Richards suspected she had osteoporosis, which means porous bone, because her mother had it.

"I watched my mother die, watched her literally break off into pieces. She broke her arm, her hip. And one thing after another. And I said, 'God, Mom's bones are just brittle.' She started getting a hump."

Richardson, worried that she would end up like that too, went to the doctor.

"I think you ought to test my bone density," she told him. "I probably have osteoporosis."

"They checked it and I did. So I really...started lifting weights, working out at the gym," she added.

She also takes medication and changed her diet, cutting down on fats and carbohydrates and eating more protein and vegetables.

"People should talk to their doctor and say, 'test my bones. Make sure. If I have osteoporosis, I need to know what to do about it.' "

Richardson says people can beat the disease.

"I think I'm stronger than I've ever been in my life and I'm 67 years old," she said.

As Richardson crosses the country, she tells women if they lead a healthy lifestyle, take medication and get exercise. "You don't have to be a victim," she said.

Fighting the onset of osteoporosis should begin in childhood. Currently, half of all children under age 5 don't get enough calcium. In older children, calcium intake drops even further.

"I will never walk the way my mother walked. I will never have that hump. I don't want my kids to remember my last years the way I remember Mama's."

She adds that the benefits are not just for her. It's also "for those people who love me and care about me. I don't want them to have to take care of me."

Richards has something to say about politics as well.
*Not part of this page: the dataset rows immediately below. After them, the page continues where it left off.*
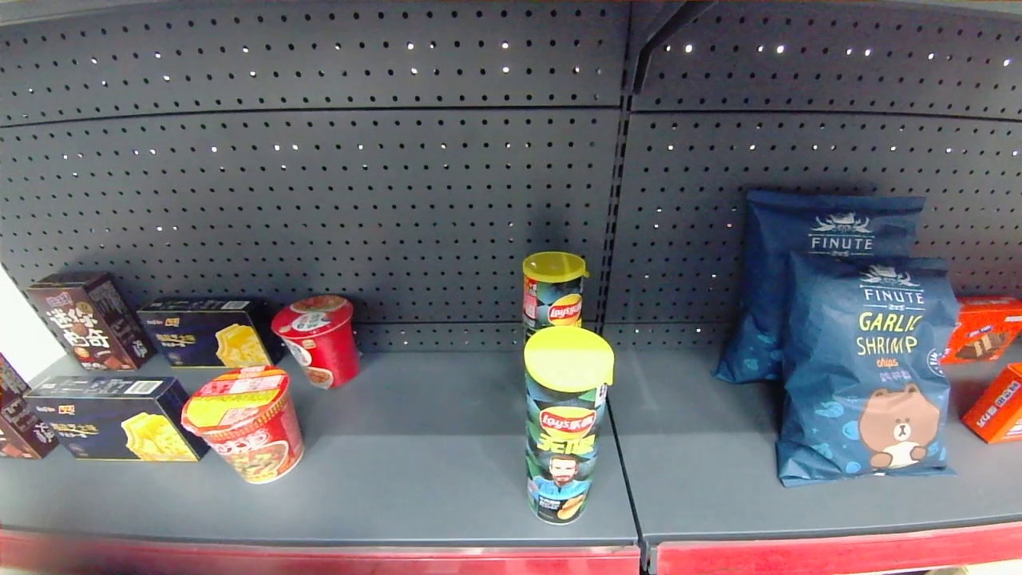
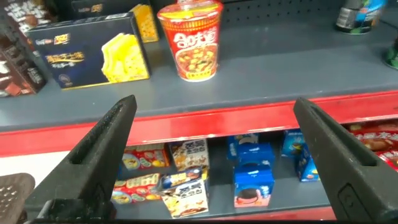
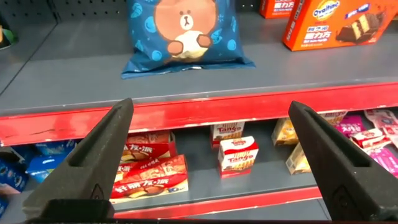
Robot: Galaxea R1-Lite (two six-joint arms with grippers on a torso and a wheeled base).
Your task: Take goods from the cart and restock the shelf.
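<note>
On the grey shelf (image 1: 415, 447) stand two chip cans with yellow lids, one at the front (image 1: 565, 423) and one behind it (image 1: 552, 291). Two red noodle cups (image 1: 246, 423) (image 1: 318, 339) sit to their left, beside dark snack boxes (image 1: 116, 419). Two blue shrimp chip bags (image 1: 866, 375) lean at the right. My left gripper (image 2: 214, 134) is open and empty, below the shelf's red front edge, facing a noodle cup (image 2: 191, 38). My right gripper (image 3: 211, 134) is open and empty, in front of the bear-printed bag (image 3: 183, 31).
Orange boxes (image 1: 990, 335) stand at the shelf's far right, one also in the right wrist view (image 3: 336, 22). A lower shelf holds small snack packs (image 2: 252, 180) and red packets (image 3: 149, 174). A perforated back panel (image 1: 359, 176) closes the shelf. Free room lies between the cups and the cans.
</note>
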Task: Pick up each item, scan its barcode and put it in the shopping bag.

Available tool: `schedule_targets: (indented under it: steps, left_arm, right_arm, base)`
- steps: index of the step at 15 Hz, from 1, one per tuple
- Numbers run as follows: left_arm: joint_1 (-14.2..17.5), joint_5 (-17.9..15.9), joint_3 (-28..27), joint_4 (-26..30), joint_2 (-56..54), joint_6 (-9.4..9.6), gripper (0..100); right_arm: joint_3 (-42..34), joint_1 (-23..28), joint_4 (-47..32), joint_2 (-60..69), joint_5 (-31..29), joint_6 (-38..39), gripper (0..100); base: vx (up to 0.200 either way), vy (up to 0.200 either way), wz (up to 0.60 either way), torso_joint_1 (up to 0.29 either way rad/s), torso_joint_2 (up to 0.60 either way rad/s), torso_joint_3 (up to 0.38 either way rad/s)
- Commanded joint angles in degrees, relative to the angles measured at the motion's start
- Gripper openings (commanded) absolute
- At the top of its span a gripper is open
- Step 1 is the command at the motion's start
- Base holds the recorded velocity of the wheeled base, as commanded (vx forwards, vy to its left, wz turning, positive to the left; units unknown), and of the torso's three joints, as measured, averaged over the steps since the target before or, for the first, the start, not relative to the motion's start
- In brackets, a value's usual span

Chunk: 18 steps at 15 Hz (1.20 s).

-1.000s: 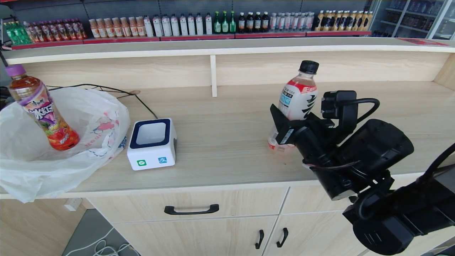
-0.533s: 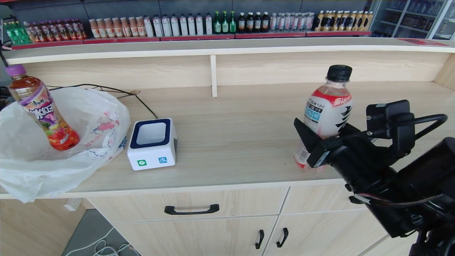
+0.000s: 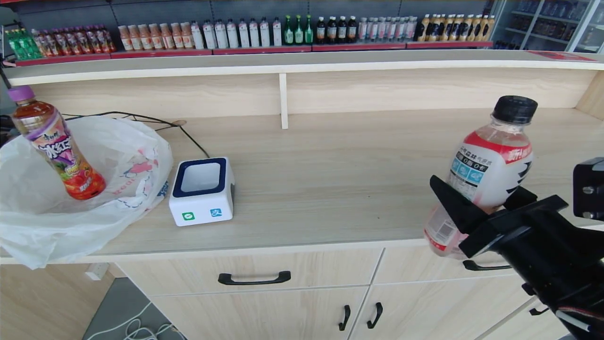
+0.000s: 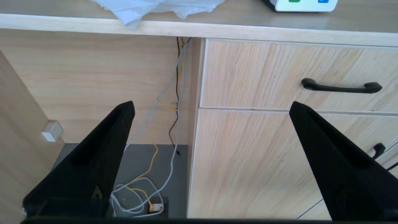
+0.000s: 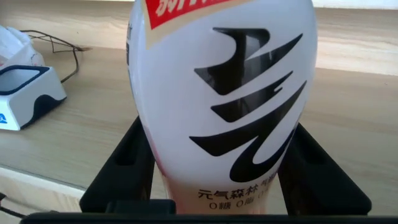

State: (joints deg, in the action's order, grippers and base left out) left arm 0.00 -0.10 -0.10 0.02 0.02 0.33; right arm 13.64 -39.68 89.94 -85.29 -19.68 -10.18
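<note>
My right gripper [image 3: 488,208] is shut on a pale pink drink bottle [image 3: 486,172] with a black cap, held upright above the counter's front edge at the right. Up close in the right wrist view, the bottle [image 5: 217,106] sits between the black fingers [image 5: 124,155]. The white barcode scanner [image 3: 202,190] with a dark blue rim stands left of centre on the counter. A white plastic shopping bag [image 3: 71,189] lies at the far left with an orange tea bottle [image 3: 56,144] leaning in it. My left gripper [image 4: 208,162] hangs open below counter level, facing the cabinet front.
The wooden counter [image 3: 321,179] has a raised back ledge with a white divider [image 3: 283,100]. A black cable [image 3: 141,119] runs behind the bag to the scanner. Drawers with black handles [image 3: 254,278] sit below. Shelves of bottles [image 3: 283,30] line the far wall.
My right gripper has carried the pink bottle to the right and toward the counter's front edge, lifting it off the surface. The bag, tea bottle and scanner have stayed put.
</note>
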Motion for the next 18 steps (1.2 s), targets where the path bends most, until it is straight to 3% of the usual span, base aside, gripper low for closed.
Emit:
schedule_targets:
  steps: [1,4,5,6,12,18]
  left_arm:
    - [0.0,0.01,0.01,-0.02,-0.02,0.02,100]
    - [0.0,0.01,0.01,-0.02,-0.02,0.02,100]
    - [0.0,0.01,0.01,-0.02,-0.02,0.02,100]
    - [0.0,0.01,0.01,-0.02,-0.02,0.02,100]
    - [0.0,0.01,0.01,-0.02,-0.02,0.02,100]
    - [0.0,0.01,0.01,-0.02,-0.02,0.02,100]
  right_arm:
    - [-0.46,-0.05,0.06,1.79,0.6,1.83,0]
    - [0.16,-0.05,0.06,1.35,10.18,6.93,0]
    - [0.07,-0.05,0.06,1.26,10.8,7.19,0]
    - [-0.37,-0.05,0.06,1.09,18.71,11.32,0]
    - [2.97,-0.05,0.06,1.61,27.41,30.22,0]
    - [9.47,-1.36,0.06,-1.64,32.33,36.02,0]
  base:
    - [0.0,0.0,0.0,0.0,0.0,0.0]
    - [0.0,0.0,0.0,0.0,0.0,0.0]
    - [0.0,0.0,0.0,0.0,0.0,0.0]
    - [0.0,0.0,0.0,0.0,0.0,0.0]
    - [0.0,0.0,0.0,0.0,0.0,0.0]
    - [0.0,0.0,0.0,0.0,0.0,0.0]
It was Richardson who, at the 1988 Democratic Convention, said about Vice President Bush, "Poor George, he was born with a silver spoon in his mouth."

When Governor George W. Bush succeeded her in the Texas governor mansion, she had a feeling then that he would run for president.

"When he was elected I said, 'This guy wants to be president, for one reason or another. He probably will be.' "

Gumbel asked Richards if she saw any evidence of Bush bringing forces together in Texas.

"He worked very hard on the things he cared about. There were an awful lot of things he didn't care anything about," she said. "And as a consequence, it had to be done by others if it was done at all."

Sh thinks Vice President Gore should continue fighting for the recounts.

"I have an opinion. It's not based on anything except, watch these guys operate. If Al Gore gets his votes counted, if the votes that were legally cast on election day in Florida are counted, Al Gore will be president," she said.